Edme's Malt Products

Over the past 10 years attitudes towards food and bakery products have changed considerably. Greater awareness of the so-called "nutritional diseases of affluence" - obesity, heart disease and high blood pressure, and growing concern about the use and effects of additives have resulted in greater consumer interest in natural food products.

The bakery industry in particular has been affected by these trends. Demand for brown, malt and wholegrain bread mixes and ingredients has increased significantly, and their popularity seems set to continue. White bread is still the "family favourite" but tastes are changing towards speciality products with a good nutritional image, particularly with the influence of more continental breads in the British marketplace.

Edme Ltd, the Essex-based malt and cereal processors are one company that has been keeping pace with these changes. As their traditional brewery market declined, the company examined the possibility of diversification and found a niche market in supplying natural ingredients to the food and bakery industry. Investment in new plant and machinery, and the expansion of their R & D section has been given high priority. This has increased the flexibility of their manufacturing operations, which has facilities for milling, kibbling, mixing, flaking, malting and micronising. The company produce a wide range of malted and non malted flours, premixes, cereal flakes and extracts, and can supply products tailored to a client's specific needs.

Edme, a producer of liquid malt extracts for over 100 years, is still at the forefront of this technology.

Traditionally, extracts were used by the brewing industry but today markets exist in a variety of food manufacturing areas, from biscuits to breakfast cereal.

The original processing method is still used and starts with the selection and milling of a barley malt. This is then mixed with water at a controlled temperature and allowed to stand for several hours in a mash tun, a large round vessel with a perforated base. "Mashing", as it is called, allows the enzymes present in the mixture to break down starches into the shorter chain sugars, predominantly maltose. The resultant liquid "wort" is drained through the perforated base of the vat and transferred to evaporators, where it is reduced to a syrup of around 80 per cent solids content.

Variations in production determine the enzyme and sugar levels in extracts. Very simply, low temperature mashing results in a high activity, high maltose syrup and hotter mashing in a highly flavoured extract.

Low diastatic syrups are used in baking at an inclusion rate of about 3 per cent. These add flavour and the combination of maltose sugars with protein helps to promote the Maillard reaction, a natural browning reaction which promotes crust colour development. Enzyme active, or diastatic extracts, are used, amongst other things, to control the viscosity of starch in the breakfast cereal extrusion process and by glucose syrup manufacturers.
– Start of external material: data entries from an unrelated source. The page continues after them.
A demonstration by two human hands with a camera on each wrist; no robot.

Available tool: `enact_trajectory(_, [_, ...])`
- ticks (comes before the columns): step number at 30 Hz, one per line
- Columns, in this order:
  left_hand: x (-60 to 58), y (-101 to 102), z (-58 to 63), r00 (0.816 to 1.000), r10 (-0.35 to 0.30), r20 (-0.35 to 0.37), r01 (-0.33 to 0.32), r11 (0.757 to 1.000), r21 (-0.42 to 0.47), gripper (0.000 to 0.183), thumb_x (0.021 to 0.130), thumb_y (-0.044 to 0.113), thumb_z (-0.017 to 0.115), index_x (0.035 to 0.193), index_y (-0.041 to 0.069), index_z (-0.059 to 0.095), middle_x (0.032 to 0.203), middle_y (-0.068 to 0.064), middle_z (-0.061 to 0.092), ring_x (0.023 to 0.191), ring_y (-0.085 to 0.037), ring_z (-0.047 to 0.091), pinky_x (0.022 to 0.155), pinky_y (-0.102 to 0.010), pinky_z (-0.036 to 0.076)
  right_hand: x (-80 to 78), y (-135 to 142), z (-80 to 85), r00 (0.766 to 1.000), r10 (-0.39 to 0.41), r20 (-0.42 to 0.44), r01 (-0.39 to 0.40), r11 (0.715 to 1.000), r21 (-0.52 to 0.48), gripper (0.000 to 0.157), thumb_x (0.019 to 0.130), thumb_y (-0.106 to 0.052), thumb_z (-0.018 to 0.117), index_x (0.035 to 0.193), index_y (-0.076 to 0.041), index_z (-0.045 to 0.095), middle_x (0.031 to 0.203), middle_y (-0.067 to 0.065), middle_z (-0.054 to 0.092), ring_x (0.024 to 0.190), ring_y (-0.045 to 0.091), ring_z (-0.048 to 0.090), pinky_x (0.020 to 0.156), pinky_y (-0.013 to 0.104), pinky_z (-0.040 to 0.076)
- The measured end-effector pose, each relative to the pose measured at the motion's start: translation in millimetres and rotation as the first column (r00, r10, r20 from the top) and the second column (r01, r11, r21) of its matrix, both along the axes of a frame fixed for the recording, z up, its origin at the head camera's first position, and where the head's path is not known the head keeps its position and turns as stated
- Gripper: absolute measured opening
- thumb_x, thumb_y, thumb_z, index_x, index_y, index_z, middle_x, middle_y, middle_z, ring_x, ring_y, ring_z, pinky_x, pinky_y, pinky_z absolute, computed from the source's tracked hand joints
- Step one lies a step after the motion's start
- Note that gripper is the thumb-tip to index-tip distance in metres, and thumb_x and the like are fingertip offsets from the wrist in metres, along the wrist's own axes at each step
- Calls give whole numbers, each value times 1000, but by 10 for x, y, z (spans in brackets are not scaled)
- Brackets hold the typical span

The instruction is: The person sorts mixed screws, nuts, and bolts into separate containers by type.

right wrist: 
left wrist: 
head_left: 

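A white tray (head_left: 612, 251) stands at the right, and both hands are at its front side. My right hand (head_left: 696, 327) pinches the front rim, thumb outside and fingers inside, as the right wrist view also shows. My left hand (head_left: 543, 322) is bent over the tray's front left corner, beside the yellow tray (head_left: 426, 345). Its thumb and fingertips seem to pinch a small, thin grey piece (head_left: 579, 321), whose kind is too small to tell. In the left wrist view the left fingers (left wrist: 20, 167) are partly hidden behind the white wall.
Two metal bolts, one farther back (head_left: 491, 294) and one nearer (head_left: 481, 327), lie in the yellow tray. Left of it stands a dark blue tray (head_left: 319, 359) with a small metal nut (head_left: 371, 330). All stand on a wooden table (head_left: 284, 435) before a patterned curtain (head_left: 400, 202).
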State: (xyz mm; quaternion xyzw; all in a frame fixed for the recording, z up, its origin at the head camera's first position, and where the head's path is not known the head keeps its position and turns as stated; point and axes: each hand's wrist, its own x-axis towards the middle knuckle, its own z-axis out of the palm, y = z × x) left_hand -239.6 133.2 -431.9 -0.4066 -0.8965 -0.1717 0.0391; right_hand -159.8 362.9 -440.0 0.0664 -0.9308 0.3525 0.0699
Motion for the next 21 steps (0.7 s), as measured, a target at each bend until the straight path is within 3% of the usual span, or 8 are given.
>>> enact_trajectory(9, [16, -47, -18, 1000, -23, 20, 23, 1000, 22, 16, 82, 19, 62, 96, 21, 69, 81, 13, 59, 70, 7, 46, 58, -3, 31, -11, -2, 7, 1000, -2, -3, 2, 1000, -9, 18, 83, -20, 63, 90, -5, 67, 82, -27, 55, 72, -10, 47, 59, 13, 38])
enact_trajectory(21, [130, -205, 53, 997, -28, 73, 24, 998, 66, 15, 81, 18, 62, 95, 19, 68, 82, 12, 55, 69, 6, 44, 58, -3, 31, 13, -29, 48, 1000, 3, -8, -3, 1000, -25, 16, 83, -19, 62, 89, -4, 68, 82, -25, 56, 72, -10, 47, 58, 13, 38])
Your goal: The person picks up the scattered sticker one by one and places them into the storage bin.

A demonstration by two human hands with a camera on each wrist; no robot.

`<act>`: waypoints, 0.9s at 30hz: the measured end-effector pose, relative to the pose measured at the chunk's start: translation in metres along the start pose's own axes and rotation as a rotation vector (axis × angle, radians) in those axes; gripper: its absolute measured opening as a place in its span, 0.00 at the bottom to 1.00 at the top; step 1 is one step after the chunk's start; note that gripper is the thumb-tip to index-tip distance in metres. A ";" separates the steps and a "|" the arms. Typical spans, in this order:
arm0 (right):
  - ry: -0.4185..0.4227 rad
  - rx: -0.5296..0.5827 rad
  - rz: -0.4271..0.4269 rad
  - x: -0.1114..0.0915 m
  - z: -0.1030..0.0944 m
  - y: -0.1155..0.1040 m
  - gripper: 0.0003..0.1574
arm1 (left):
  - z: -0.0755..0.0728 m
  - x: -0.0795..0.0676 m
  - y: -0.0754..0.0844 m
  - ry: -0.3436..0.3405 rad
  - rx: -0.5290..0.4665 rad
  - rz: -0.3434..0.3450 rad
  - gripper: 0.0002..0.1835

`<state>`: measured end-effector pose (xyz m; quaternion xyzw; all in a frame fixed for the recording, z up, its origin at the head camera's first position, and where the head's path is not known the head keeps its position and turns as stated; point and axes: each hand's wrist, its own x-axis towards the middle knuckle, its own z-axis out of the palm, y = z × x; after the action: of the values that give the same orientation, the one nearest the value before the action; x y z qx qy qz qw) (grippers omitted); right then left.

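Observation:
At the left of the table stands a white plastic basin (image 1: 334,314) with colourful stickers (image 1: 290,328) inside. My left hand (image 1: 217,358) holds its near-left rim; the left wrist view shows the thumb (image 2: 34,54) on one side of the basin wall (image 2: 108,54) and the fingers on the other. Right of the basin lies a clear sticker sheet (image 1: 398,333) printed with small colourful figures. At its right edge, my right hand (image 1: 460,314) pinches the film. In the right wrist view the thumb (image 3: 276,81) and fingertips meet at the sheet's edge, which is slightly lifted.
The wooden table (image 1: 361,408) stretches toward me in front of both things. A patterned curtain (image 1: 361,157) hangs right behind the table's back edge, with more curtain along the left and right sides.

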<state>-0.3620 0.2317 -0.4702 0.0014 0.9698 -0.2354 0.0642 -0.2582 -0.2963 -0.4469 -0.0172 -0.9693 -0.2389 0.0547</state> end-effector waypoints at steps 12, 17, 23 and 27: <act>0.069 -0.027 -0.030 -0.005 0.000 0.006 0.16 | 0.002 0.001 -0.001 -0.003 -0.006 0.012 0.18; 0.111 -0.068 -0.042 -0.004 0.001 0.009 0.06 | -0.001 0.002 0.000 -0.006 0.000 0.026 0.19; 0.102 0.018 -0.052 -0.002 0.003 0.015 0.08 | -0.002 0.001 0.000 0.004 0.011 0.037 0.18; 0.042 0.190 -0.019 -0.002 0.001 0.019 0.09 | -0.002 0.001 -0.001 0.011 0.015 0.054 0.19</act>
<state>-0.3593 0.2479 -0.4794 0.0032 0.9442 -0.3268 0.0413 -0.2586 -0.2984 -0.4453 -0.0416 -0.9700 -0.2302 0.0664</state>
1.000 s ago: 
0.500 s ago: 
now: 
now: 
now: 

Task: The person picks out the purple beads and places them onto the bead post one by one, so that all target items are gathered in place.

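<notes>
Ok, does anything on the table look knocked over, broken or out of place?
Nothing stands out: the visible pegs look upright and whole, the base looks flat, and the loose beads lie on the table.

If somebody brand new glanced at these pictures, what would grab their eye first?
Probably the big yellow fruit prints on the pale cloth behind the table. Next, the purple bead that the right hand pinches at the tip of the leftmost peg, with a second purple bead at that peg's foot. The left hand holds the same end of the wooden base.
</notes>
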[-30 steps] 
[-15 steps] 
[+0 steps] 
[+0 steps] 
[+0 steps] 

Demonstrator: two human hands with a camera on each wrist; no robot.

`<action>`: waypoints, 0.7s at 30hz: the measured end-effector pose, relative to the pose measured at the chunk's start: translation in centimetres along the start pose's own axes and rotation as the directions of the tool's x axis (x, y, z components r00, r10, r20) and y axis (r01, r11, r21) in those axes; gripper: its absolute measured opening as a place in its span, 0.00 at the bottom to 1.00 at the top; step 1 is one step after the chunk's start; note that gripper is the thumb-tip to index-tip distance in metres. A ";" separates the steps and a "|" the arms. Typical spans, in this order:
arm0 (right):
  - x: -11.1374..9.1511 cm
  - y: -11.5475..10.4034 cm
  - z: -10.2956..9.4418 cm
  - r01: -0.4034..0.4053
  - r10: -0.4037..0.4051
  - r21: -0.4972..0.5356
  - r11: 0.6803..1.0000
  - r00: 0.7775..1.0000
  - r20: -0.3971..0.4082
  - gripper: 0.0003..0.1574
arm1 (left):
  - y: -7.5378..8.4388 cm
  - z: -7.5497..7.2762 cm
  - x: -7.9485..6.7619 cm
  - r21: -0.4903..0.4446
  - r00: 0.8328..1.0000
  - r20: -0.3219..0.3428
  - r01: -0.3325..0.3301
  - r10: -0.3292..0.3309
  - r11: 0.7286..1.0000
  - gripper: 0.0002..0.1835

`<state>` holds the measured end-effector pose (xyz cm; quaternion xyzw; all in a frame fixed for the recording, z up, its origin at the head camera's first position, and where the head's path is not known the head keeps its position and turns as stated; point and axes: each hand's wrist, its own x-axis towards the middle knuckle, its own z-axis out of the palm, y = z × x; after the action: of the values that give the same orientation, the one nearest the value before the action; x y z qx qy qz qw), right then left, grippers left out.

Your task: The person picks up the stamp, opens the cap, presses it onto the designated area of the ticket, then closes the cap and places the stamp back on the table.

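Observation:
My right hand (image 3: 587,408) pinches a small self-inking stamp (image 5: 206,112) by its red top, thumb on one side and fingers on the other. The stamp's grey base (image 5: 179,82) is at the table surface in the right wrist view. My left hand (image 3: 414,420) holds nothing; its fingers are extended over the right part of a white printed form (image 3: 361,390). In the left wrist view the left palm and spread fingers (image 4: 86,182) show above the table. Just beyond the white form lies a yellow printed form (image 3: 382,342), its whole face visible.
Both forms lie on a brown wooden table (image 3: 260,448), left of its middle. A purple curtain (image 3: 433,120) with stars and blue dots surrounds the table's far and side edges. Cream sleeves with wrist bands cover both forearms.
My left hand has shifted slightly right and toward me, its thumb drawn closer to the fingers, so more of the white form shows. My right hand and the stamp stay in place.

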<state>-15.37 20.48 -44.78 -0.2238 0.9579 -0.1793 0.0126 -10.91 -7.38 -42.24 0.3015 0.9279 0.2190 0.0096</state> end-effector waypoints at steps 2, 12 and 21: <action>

Traditional malt extracts are dark, viscous syrups often used as a natural colouring agent in foods and beverages. In some products cloudiness has prevented the use of malt extract. To solve this problem, Edme has spent 250,000 [pounds] on the development of a unique clear malt extract production process. The product has a similar flavour profile to traditional extracts but without a bitter aftertaste and, on dilution with water, produces a clear, bright liquid.

Thus, food manufacturers can now utilise the unique flavour of malt in a range of products, including soft drinks, spreads, ice cream and dessert topping, where a lack of clarity had been an obstacle in the past.

In bread production, malt flours can be used as an alternative to liquid malt extract. High diastatic flours tend to be lighter in colour and can be used to add natural enzymes to bread dough, improving the bloom, texture and flavour of the final product.

Dark malt flours have a low diastatic activity, due to the level of roasting required to achieve their colour, and a strong flavour profile. This means they can be used at virtually any level of inclusion without creating problems of dough stickiness associated with diastase activity.

Edme produce a range of traditional malt flours but have also developed two new flours, Flavamax and Maltimax, which have a strong malt flavour but low colour and diastatic activity. These can be used at inclusion rates of between 8 and 10 per cent, providing a healthy malted version of white bread with negligible colour increase.

Recent reports show that purchase motivation, while still strong on health products, is also moving towards bread quality and value added products. In line with this trend, cereal flakes are increasingly used to add taste, texture and fibre content to bread.

Edme's flaking plant has been expanded and now operates as a fully integrated, continuous production system, capable of producing several thousand tonnes of product annually.

Malted flakes are produced by steam cooking whole malt grains. These are then flattened through heated rollers and toasted on a continuous microniser. The considerable heat involved in this process dries the flakes and, as well as building in flavour, also ensures that the final product has a low diastatic activity that is necessary for use in bakery products manufactured under normal bread production methods. Before packaging, all flakes are sieved to ensure very little fine material and flour remain.

Malted oat flakes are proving particularly successful, following publication of the US research which connects oat fibre with the prevention and reduction of blood cholesterol and hence heart disease.

Looking to the future, Edme aim to develop their export market. They are already well established in Europe, which takes about 20 per cent of their current production. Expenditure has been allocated to research and development and factory expansion, with the intention of increasing the variety of products offered in line with demand for more speciality and continental breads.
COPYRIGHT 1989 Food Trade Press Ltd.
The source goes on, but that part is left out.